Records for processing Block Start

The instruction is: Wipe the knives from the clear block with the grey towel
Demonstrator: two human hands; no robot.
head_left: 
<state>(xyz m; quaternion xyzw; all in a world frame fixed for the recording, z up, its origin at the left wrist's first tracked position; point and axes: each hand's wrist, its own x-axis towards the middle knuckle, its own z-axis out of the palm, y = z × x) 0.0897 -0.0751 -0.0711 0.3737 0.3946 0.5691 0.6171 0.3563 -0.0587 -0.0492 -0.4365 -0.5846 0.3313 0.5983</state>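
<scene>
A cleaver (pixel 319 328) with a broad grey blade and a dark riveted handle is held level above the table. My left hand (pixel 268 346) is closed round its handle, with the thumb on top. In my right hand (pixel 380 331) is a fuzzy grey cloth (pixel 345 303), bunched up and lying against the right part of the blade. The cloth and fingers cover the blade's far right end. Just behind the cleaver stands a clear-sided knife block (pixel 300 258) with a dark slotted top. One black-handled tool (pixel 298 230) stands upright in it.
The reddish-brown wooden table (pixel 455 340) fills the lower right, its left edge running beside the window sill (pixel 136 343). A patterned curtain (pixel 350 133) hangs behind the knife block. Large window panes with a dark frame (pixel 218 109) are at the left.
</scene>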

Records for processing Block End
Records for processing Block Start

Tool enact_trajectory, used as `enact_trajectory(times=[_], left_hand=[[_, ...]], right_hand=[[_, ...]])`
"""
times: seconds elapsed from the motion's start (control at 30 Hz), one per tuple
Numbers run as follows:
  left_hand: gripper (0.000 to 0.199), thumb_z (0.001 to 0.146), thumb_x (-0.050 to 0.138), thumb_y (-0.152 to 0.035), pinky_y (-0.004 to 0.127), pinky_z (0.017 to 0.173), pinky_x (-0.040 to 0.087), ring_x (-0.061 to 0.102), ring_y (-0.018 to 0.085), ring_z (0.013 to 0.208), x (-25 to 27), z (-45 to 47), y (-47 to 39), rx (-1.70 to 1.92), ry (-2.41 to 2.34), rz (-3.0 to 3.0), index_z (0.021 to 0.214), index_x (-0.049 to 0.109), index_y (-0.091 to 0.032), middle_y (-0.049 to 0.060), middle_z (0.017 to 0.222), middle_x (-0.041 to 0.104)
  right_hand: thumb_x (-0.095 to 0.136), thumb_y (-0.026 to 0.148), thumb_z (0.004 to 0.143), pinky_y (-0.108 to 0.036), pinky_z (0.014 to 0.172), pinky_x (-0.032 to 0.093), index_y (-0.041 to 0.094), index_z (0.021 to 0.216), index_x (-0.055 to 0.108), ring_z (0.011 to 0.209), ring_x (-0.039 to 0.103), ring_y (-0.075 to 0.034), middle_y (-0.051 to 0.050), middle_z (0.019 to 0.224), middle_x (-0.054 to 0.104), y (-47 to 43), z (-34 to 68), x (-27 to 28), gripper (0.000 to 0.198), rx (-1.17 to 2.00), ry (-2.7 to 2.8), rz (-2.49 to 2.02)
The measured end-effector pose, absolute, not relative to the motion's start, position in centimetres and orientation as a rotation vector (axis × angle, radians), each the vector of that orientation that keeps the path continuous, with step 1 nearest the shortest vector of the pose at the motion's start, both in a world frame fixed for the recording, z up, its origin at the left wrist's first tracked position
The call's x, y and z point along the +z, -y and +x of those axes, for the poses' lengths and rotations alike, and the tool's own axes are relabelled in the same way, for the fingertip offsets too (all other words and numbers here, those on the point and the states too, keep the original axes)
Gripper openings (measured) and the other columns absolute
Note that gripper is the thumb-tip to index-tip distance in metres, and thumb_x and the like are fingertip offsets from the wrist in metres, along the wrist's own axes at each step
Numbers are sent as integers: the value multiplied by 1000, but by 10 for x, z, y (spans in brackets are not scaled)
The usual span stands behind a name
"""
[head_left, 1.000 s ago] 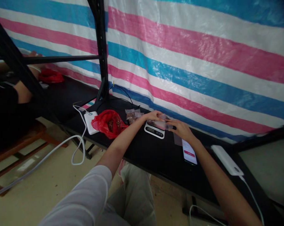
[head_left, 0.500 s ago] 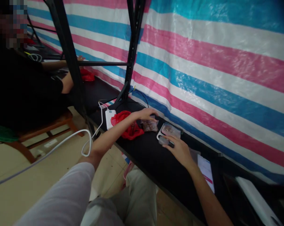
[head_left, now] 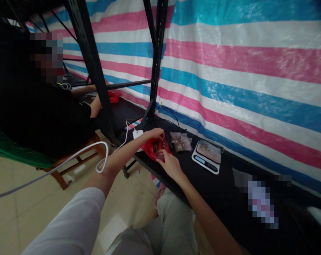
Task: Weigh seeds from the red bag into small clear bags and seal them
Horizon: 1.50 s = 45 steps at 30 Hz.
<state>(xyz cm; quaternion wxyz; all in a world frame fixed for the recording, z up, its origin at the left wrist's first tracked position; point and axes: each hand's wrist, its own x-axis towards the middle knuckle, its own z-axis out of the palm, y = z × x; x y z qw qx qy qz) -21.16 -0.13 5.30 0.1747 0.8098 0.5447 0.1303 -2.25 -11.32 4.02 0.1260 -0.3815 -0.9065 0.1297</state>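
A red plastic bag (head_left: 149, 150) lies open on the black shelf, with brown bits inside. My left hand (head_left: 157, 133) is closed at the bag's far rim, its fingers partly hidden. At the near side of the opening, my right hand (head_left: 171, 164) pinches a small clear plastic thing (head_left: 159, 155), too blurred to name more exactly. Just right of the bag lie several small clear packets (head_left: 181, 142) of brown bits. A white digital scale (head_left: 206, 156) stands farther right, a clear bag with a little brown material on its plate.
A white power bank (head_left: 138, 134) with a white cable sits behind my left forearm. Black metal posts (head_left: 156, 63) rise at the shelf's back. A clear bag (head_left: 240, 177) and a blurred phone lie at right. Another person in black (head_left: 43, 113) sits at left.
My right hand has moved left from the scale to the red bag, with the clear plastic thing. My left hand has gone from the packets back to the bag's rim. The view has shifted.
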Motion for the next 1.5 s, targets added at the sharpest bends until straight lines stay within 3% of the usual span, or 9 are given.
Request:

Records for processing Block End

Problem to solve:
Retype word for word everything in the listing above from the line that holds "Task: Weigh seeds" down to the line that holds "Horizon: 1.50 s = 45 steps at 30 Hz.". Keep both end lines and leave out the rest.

Exercise response:
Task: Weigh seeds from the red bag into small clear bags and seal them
Horizon: 1.50 s = 45 steps at 30 Hz.

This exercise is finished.